So long as they are well written, I learned that unit tests can be a boone to software development. If they all pass, the code is probably in good shape. If they don’t pass, there is an immediate flag where something went wrong. And when one of the package authors is me, something goes wrong fairly often. I spent a lot of my time on this package writing unit tests that assessed each module I was assigned to build. As I wrote more unit tests, I increased the coverage of our code base and uncovered existing defects that would break the package for certain users. The original package author owes me a beer for that one.

2. You need a way to make sure your package works on more than one version of Python

As obvious as it is in hindsight, I never thought before about how a package needs to work as well on Python 3.6 as it does on Python 3.9 in order to be adopted by others. More so, I never thought about how it needed to work on MacOS, Windows and Linux operating systems. Yet 95% or more of the end users of our package for the most part don’t have a Macbook or the same environment setup that I have. But what a pain this would be to check locally! Ignoring environment configurations like Anaconda, and only supporting from Python 3.6 to Python 3.10, you’re still looking at making sure the code works across 5 versions of Python across 3 operating systems. That’s 15 different configurations to test whenever you change code. Without the proper tools set up, managing this would be impossible.

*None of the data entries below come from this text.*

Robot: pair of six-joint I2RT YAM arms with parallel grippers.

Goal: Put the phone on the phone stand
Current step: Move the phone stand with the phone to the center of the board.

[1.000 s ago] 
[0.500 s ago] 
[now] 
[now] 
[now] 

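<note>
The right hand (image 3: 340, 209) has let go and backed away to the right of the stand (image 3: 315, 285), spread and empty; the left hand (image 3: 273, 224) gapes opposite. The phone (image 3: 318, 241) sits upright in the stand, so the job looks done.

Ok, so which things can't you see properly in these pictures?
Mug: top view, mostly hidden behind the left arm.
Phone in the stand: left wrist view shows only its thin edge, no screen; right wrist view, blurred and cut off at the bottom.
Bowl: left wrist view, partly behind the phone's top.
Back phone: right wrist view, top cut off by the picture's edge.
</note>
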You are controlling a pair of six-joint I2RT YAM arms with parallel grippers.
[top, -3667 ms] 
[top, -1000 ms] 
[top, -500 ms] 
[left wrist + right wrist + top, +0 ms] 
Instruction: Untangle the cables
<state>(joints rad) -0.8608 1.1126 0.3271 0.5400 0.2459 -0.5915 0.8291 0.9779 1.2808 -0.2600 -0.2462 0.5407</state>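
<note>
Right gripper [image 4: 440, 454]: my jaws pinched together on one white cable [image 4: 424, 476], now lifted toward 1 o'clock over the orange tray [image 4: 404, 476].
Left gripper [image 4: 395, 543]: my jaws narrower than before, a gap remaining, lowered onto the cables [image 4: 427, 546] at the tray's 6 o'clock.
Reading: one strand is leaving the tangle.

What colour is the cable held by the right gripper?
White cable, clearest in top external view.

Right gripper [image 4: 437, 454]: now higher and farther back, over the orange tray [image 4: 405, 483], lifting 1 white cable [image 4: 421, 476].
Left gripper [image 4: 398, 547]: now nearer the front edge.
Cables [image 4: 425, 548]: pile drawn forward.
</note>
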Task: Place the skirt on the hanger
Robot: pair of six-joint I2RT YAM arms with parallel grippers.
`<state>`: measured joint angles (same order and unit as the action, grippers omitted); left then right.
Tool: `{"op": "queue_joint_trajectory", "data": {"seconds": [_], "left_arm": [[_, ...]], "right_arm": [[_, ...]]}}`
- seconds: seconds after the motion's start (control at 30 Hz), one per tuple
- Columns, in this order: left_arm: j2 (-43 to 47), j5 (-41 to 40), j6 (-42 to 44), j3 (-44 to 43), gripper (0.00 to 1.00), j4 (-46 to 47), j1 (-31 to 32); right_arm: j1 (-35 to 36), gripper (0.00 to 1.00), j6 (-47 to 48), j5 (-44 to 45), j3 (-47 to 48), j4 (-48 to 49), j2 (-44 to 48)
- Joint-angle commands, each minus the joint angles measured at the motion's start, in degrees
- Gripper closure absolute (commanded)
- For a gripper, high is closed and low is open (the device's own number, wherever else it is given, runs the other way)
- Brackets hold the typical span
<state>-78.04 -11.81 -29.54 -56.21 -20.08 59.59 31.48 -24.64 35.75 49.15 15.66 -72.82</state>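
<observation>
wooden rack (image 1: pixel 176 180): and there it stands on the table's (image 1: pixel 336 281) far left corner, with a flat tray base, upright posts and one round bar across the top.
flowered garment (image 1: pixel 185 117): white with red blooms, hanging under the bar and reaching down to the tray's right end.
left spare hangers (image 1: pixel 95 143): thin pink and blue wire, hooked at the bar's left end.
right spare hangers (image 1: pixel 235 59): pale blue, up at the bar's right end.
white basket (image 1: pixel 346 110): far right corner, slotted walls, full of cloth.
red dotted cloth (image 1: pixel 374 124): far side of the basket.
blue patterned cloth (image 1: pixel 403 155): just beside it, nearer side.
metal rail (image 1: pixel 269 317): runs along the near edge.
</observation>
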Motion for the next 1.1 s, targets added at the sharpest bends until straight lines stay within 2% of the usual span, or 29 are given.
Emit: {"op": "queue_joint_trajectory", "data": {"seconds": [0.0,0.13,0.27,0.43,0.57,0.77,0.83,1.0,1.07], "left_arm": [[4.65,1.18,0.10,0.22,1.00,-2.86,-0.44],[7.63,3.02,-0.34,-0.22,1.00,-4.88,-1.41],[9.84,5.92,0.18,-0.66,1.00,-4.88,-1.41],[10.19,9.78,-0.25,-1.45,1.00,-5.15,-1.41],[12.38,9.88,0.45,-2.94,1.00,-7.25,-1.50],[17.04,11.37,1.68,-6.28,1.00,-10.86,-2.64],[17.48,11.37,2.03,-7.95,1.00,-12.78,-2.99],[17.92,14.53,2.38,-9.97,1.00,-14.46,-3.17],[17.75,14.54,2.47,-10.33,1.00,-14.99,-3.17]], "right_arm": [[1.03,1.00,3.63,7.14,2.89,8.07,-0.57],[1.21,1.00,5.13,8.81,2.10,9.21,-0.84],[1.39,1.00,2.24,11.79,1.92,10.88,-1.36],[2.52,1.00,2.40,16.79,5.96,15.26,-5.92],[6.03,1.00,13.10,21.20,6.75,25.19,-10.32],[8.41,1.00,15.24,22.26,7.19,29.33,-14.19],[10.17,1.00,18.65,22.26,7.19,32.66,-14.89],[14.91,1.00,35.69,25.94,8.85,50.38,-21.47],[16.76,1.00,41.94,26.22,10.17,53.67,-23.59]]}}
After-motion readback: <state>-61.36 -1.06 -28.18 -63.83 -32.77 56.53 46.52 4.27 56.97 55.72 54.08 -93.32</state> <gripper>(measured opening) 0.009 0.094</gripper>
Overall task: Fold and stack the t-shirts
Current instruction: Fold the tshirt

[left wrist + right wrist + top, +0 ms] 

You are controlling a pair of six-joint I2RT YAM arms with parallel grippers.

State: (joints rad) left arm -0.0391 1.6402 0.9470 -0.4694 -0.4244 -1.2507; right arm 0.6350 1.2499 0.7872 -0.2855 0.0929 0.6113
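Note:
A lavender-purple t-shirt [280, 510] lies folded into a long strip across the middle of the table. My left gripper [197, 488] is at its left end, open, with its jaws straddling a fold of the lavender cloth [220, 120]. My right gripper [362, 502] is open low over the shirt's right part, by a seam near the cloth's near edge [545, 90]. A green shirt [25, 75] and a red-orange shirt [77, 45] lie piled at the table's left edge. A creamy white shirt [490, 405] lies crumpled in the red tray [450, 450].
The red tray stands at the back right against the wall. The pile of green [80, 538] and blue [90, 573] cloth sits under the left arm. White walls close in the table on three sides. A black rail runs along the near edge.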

We used two tools to continuously check our codebase across multiple operating systems:

  1. Github Actions: This is essentially a configurable CI/CD tool that runs whenever you push a change to a repo
  2. Tox: Tox automates Python testing across multiple Python versions. For example, running the command tox -e py39 executes all of your unit tests using Python 3.9 if you have it installed.

Using a .yaml configuration file for github actions, we set up a workflow that installs and then runs our tox checks across 18 different Python setups automatically whenever a change is pushed to the img2cmap repository. Doing this protects our code from the “But it works on computer” issue of environment configuration.

3. Developing a package is easier when the functionality is well defined.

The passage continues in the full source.